*** Source material

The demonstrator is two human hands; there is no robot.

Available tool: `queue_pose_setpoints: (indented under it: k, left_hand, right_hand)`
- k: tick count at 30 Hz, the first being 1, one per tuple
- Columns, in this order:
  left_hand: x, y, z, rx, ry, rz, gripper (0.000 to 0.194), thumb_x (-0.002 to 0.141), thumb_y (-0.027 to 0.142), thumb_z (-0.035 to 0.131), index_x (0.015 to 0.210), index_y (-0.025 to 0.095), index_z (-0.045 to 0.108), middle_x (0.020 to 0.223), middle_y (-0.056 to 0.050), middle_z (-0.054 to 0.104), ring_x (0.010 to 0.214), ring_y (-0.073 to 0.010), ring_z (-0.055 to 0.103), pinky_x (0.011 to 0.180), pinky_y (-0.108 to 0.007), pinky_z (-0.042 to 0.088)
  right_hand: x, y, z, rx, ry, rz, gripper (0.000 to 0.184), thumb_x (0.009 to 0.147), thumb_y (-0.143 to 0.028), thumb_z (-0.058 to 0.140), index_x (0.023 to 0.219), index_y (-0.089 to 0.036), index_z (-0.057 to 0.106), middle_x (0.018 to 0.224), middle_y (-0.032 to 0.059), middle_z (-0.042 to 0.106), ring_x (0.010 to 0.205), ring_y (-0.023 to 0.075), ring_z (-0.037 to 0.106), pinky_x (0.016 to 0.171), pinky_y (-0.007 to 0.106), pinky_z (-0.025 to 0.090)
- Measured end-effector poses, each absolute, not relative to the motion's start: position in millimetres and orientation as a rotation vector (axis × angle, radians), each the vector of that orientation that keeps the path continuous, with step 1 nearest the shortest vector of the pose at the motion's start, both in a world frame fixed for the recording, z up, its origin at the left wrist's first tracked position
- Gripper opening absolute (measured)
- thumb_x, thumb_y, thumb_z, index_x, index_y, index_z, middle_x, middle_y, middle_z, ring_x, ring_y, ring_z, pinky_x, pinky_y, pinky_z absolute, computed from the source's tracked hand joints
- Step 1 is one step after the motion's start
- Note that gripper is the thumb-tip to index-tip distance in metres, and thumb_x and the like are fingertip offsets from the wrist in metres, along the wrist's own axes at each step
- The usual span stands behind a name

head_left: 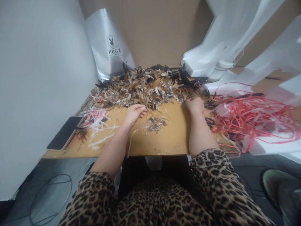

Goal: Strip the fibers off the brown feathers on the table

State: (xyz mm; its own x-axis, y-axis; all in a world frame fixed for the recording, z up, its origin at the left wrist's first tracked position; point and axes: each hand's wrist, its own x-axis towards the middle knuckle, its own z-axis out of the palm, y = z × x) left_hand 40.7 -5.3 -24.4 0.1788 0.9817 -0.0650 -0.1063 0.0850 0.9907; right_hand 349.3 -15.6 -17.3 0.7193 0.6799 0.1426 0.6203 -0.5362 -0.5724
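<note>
A big heap of brown, black and white feathers (pixel 148 84) covers the far half of a tan board table (pixel 169 141). My left hand (pixel 135 113) rests at the heap's near edge, its fingers curled and pressed together at the feathers. My right hand (pixel 194 105) lies on the heap's right edge with the fingers bent under; what they hold is hidden. A small separate clump of feathers (pixel 155 123) lies on the board between my two hands.
A silver foil bag (pixel 109 47) stands at the back left. Pink and white paper strips (pixel 96 121) and a black phone (pixel 64 132) lie at left. Tangled red cord (pixel 251 116) and white sheets (pixel 235 34) fill the right side.
</note>
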Motion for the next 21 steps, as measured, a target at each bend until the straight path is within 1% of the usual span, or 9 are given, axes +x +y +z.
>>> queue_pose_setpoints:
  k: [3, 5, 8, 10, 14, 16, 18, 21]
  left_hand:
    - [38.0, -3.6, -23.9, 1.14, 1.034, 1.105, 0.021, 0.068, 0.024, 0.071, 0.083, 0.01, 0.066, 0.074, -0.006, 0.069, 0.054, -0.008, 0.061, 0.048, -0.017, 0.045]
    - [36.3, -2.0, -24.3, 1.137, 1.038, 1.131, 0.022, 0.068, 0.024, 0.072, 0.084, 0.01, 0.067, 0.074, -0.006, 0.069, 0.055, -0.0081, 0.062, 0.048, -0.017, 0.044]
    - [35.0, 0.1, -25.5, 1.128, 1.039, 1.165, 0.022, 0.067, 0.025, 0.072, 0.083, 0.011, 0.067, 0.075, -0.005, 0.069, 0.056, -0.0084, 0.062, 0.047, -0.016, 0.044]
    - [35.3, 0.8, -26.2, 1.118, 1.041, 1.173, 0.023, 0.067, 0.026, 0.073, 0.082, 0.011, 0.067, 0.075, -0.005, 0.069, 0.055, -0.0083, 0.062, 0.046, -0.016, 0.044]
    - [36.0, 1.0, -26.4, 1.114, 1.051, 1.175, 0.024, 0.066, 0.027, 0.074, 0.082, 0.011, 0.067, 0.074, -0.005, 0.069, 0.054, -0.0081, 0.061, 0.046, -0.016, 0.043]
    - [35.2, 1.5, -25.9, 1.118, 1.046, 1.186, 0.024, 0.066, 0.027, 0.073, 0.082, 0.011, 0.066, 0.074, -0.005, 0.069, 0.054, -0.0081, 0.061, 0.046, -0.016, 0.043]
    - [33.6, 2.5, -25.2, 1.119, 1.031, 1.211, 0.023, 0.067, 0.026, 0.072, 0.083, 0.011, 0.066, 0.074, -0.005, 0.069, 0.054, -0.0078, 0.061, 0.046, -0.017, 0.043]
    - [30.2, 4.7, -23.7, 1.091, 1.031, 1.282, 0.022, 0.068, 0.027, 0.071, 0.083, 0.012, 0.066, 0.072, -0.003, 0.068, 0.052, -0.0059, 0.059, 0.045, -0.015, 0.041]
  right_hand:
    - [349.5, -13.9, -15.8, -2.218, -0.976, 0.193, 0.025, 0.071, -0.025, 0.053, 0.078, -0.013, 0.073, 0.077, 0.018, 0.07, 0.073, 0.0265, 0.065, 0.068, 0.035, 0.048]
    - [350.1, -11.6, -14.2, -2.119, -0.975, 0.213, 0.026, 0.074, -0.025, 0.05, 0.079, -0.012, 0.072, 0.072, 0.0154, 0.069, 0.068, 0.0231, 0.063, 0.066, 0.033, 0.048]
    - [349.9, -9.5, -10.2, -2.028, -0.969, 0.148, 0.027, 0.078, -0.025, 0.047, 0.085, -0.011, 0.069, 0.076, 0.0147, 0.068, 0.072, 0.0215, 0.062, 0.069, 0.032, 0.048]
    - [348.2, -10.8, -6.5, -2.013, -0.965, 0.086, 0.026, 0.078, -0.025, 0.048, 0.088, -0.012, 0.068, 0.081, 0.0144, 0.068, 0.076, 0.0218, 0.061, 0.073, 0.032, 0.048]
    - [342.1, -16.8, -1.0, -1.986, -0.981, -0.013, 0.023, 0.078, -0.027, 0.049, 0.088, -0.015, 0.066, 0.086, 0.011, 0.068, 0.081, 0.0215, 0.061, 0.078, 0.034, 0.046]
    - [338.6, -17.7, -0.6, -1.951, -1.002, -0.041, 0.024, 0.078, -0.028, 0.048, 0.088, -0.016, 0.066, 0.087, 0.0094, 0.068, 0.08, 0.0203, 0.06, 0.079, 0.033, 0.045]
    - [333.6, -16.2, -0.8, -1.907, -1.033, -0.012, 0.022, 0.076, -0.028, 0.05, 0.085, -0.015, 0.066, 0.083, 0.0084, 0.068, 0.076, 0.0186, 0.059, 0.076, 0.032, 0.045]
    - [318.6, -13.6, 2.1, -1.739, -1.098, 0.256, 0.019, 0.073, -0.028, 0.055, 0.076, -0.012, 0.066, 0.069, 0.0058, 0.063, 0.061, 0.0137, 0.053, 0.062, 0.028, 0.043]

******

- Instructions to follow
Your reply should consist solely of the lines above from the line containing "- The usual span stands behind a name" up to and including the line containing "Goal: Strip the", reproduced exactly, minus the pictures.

- Task result
- The usual span stands behind a name

head_left: 

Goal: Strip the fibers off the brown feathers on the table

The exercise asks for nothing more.